**To do**
Repeat each line of the data below exactly, but skip the pictures.

**Data shown**
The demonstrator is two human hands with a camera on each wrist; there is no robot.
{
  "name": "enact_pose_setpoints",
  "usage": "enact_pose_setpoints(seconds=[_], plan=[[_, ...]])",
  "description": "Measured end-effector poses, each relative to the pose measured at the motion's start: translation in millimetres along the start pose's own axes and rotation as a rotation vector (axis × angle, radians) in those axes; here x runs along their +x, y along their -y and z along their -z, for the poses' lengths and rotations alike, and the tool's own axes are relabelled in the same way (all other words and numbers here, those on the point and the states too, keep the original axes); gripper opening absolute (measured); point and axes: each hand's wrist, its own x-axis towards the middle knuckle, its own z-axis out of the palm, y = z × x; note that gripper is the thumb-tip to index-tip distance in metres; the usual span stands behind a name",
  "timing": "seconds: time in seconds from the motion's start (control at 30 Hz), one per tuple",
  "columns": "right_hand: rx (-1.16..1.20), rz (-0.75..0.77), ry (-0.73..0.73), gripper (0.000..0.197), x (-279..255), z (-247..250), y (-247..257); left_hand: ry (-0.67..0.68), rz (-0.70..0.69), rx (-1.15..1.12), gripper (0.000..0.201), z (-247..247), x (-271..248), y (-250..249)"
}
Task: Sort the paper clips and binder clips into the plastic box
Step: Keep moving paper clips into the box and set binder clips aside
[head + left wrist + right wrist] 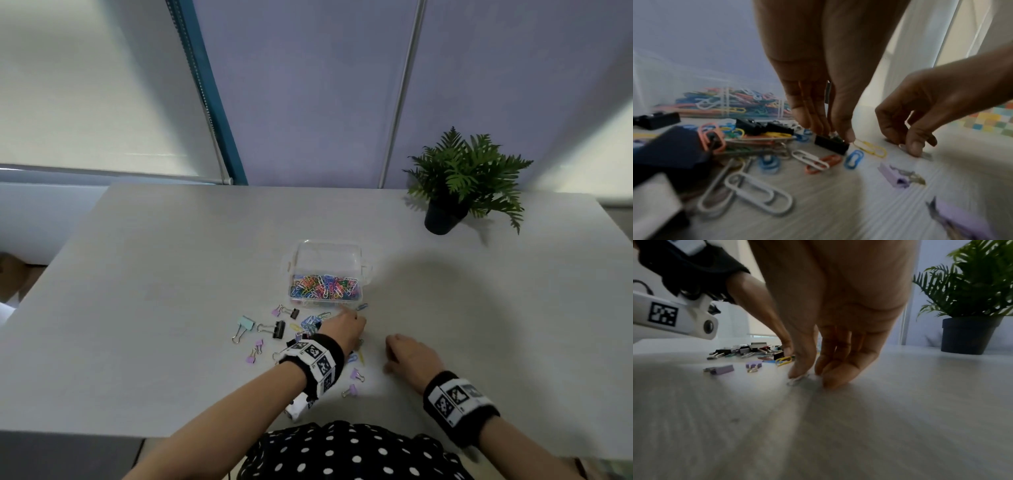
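The clear plastic box stands open mid-table, its near compartment full of coloured paper clips. In front of it lies a loose scatter of paper clips and binder clips. My left hand reaches down into the scatter and pinches the wire handles of a small black binder clip that sits on the table. To its right my right hand has its curled fingertips on the table, pinching a pale paper clip that lies flat there.
Lilac binder clips lie near the table's front edge, with a light blue one farther left. A potted fern stands at the back right. Bare grey tabletop stretches right of my hands.
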Motion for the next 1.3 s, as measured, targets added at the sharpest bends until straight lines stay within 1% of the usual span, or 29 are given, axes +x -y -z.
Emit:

**The completed task**
The demonstrator is two human hands with a camera on each wrist; there is no robot.
{
  "name": "enact_pose_setpoints",
  "usage": "enact_pose_setpoints(seconds=[_], plan=[[_, ...]])",
  "description": "Measured end-effector poses, each relative to the pose measured at the motion's start: translation in millimetres along the start pose's own axes and rotation as a rotation vector (axis × angle, radians) in those axes; here x runs along their +x, y along their -y and z along their -z, for the poses' lengths and rotations alike, and the tool's own axes are relabelled in the same way (all other words and numbers here, those on the point and the states too, keep the original axes); gripper opening absolute (measured); point and axes: each hand's wrist, its own x-axis towards the middle knuckle, its own z-axis out of the palm, y = z × x; note that gripper is the thumb-tip to index-tip distance in metres; the usual span stands behind a name",
  "timing": "seconds: time in seconds from the motion's start (control at 30 Hz), one per tuple",
  "columns": "right_hand: rx (-1.16..1.20), rz (-0.75..0.77), ry (-0.73..0.73), gripper (0.000..0.197), x (-279..255), z (-247..250), y (-247..257); left_hand: ry (-0.67..0.68), rz (-0.70..0.69), rx (-1.15..1.12), gripper (0.000..0.201), z (-247..247), x (-271..248), y (-250..249)"
}
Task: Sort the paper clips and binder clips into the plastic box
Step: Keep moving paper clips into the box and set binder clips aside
[head + left wrist + right wrist] 
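The clear plastic box stands open mid-table, its near compartment full of coloured paper clips. In front of it lies a loose scatter of paper clips and binder clips. My left hand reaches down into the scatter and pinches the wire handles of a small black binder clip that sits on the table. To its right my right hand has its curled fingertips on the table, pinching a pale paper clip that lies flat there.
Lilac binder clips lie near the table's front edge, with a light blue one farther left. A potted fern stands at the back right. Bare grey tabletop stretches right of my hands.
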Motion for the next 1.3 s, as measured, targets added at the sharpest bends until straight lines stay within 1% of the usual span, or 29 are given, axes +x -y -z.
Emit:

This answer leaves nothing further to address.